Some of the workstation systems I've built had two SSD's, one which was smaller in capacity for the OS, app's and launchers, while the secondary drive was equally small or a little larger to act as a cache or scratch disk. I then would have an HDD to house all final projects. You don't need PCIe 5.0 drive as your OS drive since real world cases you won't tell the difference with a PCIe3.0 or PCIe4.0 drive. You could have the secondary project drive as the PCIe5.0 drive though, if you're going back and forth with videos during your production runs.

As for your question on the heatsink, since practically all motherboard's now come with some form of heat dissipation and are in the path of the case's airflow, I wouldn't opt for the heatsinked version.

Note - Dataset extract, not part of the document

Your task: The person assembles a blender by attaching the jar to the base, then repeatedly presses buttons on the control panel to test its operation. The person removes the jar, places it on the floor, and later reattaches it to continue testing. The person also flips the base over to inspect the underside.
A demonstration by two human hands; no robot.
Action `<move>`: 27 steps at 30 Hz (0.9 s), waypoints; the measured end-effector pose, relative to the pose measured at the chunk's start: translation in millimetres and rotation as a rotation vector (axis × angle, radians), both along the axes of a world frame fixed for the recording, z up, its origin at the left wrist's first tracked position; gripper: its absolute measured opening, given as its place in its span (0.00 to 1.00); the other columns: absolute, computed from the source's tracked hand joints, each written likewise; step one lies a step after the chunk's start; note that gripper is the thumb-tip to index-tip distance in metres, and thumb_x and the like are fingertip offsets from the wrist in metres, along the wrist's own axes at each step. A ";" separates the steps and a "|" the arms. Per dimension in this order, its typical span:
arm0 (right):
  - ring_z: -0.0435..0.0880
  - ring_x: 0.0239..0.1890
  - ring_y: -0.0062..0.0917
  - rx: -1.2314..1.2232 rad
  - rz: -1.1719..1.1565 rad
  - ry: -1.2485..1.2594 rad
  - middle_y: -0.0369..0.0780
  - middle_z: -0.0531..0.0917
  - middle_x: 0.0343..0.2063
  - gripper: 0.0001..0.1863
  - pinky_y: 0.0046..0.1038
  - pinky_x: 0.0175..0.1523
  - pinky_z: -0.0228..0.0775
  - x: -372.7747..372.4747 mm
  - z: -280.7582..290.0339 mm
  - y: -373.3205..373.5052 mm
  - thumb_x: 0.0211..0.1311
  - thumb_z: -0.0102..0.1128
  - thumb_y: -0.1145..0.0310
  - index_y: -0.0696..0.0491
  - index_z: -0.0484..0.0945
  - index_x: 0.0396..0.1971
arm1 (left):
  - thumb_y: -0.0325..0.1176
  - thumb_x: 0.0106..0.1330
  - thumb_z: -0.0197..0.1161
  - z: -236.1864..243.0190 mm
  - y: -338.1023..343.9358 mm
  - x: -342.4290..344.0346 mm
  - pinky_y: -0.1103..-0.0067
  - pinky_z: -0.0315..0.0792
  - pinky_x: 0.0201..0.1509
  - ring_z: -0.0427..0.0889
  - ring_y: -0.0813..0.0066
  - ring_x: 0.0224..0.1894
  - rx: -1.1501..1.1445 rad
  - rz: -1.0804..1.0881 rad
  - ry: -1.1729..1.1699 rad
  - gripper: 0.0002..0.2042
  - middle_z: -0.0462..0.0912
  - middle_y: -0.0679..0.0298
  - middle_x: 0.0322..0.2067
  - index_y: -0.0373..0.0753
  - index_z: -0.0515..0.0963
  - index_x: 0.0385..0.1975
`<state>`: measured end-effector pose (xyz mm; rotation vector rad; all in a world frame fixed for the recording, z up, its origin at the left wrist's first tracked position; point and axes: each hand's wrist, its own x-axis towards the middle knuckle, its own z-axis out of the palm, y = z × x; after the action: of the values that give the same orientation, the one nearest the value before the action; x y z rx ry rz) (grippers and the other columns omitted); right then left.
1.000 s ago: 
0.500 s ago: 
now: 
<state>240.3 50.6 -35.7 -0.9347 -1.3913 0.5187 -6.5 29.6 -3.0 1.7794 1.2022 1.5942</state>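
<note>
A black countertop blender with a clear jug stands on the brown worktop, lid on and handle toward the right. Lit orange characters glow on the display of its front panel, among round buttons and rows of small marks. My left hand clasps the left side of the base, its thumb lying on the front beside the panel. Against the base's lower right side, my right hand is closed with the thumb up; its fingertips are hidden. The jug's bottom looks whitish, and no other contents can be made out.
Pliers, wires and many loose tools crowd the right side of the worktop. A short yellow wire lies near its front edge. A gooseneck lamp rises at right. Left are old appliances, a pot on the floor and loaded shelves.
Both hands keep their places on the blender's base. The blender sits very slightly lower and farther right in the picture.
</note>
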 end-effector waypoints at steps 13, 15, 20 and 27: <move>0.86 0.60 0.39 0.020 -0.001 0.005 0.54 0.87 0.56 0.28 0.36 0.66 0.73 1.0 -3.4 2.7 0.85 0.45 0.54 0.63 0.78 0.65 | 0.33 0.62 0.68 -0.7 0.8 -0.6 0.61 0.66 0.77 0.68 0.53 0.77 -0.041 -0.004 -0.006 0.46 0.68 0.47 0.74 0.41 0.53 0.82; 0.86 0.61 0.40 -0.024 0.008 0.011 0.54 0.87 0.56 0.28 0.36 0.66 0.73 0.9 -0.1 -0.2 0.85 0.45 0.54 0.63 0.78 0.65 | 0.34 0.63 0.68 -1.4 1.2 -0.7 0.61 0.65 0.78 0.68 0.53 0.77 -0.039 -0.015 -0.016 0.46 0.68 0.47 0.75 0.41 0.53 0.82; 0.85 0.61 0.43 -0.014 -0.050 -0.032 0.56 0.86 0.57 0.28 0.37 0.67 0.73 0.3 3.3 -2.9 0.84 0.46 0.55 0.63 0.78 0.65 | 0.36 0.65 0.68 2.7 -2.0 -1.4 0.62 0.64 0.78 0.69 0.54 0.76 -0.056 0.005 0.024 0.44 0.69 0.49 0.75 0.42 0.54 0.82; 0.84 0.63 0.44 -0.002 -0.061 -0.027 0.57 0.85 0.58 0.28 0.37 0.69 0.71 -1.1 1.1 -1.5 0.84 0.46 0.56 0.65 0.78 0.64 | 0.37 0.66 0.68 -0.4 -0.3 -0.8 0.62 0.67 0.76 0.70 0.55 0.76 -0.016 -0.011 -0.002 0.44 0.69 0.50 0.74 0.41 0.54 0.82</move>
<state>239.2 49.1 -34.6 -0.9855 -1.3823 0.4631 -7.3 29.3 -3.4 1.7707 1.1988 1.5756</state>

Case: CoolerMaster CM Storm Troop (it's old, but it's got features that I can't find anywhere on recent cases.)
What features would that be?
 
Thank you for your reply
What other options do you have at your disposal? Meaning, where are you located, what is your budget for the storage and what is your preferred site for purchase?
I'm asking about the viability of this drive, or another Gen5 NVMe drive, and cooling. I don't want advice on the all the other parts. (At least not in this thread...) Otherwise, even if all-round hardware conversations are interesting too, I won't be done by next year (I mean December next year).


Some of the workstation systems I've built had two SSD's, ...

I already have that in my current PC. 3xGen4 NVMe + 1 spinning hard disk (for more terabytes). Some of the current Gen4 drives will probably go into the new PC as well. (In example, when using Lightroom, software is on a drive, project files are on another drive, cache files on yet another drive (all NVMe in this case) ... and it's still getting slow.)
Well, this also reminds me that I was also thinking of installing the OS on a Gen4 drive and dedicate a Gen5 drive to demanding projects only... Still thinking about it.

As for your question on the heatsink, since practically all motherboard's now come with some form of heat dissipation and are in the path of the case's airflow, I wouldn't opt for the heatsinked version.

So, that's 1 vote for using the motherboard heatsink.
But does this drive heat too hot?

Case: CoolerMaster CM Storm Troop (it's old, but it's got features that I can't find anywhere on recent cases.)
What features would that be?
  1. Mostly the 5 5.25 bays in the front. (I have specific CD-ROM drivers that is optimal for ripping CDs accurately, those have features that cannot work through USB + I use "cold swap SATA slots" to switch archive-dedicated hard drives. I like to have 4 of those, though I could do with 2.)
  2. Nice-to-have/keep: the handle at the top of it is quite handy when it needs to move.